Nun zum Stürmer. Eine Position mit veränderlichem Profil, die häufig missverstanden wird. Voraussetzungen für den Erfolg seien hierbei Vielseitigkeit und ein guter Torriecher. Gute Beispiele seien Spaniens Fernando Torres oder aktuell Polens Robert Lewandowski. Auch hier zieht Ritchie Parallelen. In Europa gebe es viele Unternehmen mit ähnlichen Eigenschaften: Sie seien noch ziemlich jung, aber wachstumsstark und jagen ihren grossen Rivalen Marktanteile ab. Beispiele hierfür seien im Technologiesektor zu finden, darunter Adyen, ein Anbieter von digitalen Zahlungslösungen für Unternehmen, oder auch Prosus, eine Beteiligungsgesellschaft, die in Internet-Unternehmen investiert.
So könne ein Portfolio nach Art von Johan Cruyff aussehen.
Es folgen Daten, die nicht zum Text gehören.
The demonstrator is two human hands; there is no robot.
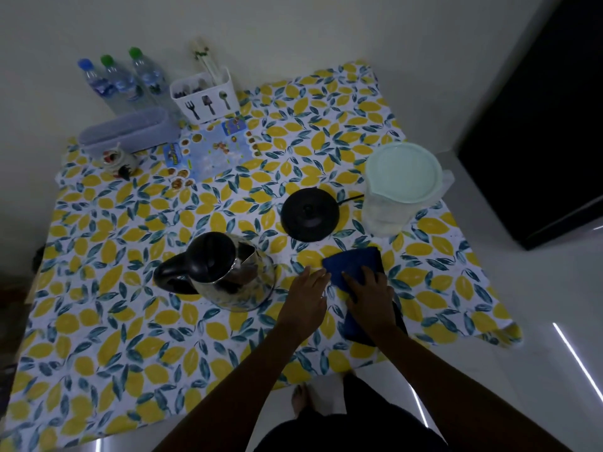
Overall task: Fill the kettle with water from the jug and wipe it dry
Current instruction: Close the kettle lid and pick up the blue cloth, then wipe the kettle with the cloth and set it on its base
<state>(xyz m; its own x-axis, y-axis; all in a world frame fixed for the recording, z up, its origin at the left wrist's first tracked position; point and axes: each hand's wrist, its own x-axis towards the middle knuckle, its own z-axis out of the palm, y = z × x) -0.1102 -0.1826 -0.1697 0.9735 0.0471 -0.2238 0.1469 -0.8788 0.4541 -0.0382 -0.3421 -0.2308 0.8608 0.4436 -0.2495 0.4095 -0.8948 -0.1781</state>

So kurz vor Beginn des Turniers sollte man ihn zum Schluss vielleicht noch einmal zu Wort kommen lassen: "Technik bedeutet nicht, den Ball tausendmal hochhalten zu können. Dann kannst Du zum Zirkus gehen. Technik bedeutet, mit einer Berührung zu passen, mit dem richtigen Tempo, in den richtigen Fuss Deines Mitspielers." Die richtige Balance eben.